Three Years, Thirteen Football Fields Worth of School Gardens

In the spring of 2010, 60 people met in downtown Detroit to talk about a new idea. Three years later, the concept honed in that Detroit hotel conference room is now a national organization supporting some 80 corps members in 12 states around the country. Last month the service members, fellows, staff and board of FoodCorps returned to Detroit. 

We gathered for trainings, conversation, and immersion in Detroit’s urban farms and gardens. We delved into issues of food justice and inequity, both local and national. We heard from local leaders about their organizations and companies, and the career paths they’ve followed. And, of course, we got our hands dirty on some field trips.

It’s not easy bringing everyone together in person, but these meetings are an important part of the experience for our service members, and they’re critical to helping FoodCorps learn as we grow.

Detroit provided an important backdrop for this event. Like many of the communities we serve, Detroit faces high rates of childhood obesity and food insecurity, economic hardship, and institutionalized inequality. At the same time, Detroit is a place where local solutions to these problems are taking root. Detroit is addressing its challenges through strategic and thoughtful community organizations and leaders who have stepped up to build thriving new communities centered on food and agriculture. We’re proud to be a part of this through partnerships with organizations like the Detroit Black Community Food Security Network––one of our service sites in Detroit, where FoodCorps service member Whitney Smith is spending her year.

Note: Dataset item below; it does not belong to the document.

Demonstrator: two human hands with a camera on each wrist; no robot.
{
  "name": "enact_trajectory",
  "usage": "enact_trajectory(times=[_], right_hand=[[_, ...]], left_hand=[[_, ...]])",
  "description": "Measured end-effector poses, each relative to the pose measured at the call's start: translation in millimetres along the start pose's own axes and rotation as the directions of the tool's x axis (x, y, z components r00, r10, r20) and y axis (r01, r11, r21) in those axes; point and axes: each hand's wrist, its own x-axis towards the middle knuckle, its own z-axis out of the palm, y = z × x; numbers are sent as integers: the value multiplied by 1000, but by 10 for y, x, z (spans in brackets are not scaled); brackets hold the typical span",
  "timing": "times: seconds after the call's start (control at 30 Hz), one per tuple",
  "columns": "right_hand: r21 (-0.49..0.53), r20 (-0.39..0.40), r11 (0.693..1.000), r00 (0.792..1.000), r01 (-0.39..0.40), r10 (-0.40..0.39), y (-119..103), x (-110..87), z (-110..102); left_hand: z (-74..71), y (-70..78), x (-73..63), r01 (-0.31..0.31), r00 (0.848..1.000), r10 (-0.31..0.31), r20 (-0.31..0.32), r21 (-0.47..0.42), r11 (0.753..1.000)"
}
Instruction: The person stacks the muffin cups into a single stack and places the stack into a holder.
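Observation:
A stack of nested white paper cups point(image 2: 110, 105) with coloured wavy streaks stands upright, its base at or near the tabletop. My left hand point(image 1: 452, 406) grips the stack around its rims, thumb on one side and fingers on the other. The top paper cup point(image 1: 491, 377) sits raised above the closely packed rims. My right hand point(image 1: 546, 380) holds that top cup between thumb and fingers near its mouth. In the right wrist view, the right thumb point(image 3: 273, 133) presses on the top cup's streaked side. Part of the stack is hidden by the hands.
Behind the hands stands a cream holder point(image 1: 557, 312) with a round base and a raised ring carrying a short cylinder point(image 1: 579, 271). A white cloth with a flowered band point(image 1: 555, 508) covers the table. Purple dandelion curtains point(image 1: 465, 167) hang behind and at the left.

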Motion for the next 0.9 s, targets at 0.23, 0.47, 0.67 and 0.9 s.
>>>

While together, we celebrated our accomplishments since August: reaching nearly 55,000 children in 300 schools, giving them opportunities to gain knowledge of what real food is in the classroom, to engage hands-on with fruits and vegetables in school gardens, and to get access to farm-fresh ingredients in their cafeterias. And while our metrics of success this year are strong (13 football fields worth of school gardens! 2,000 volunteers! 230 healthy items added to lunch menus!), our proudest accomplishments come in the form of stories.

That’s why, while in Detroit, we held our first ever “FoodTalks,” an evening of storytelling that we recorded, and can be seen on YouTube. We had a chance to hear from service members in each state about how they see FoodCorps service working in their communities; about students who have taught them as much as they’re teaching; about the people in their lives who inspired them to get involved in food and farming; and about where they see themselves headed after FoodCorps service. Jen Rusciano, another of our FoodCorps service members in Detroit, explained to us how her student, “Jay,” who usually struggled with school, found connection and pride through the small food business he created with his peers.

These are the stories that fuel our service members to keep doing what they do. Each of them could tell a similar story, about a child who fell in love with gardening, about a school food director who was willing to think outside the box.

We hope you’ll take a moment to watch some of these beautiful stories, and maybe feel inspired to start telling your own.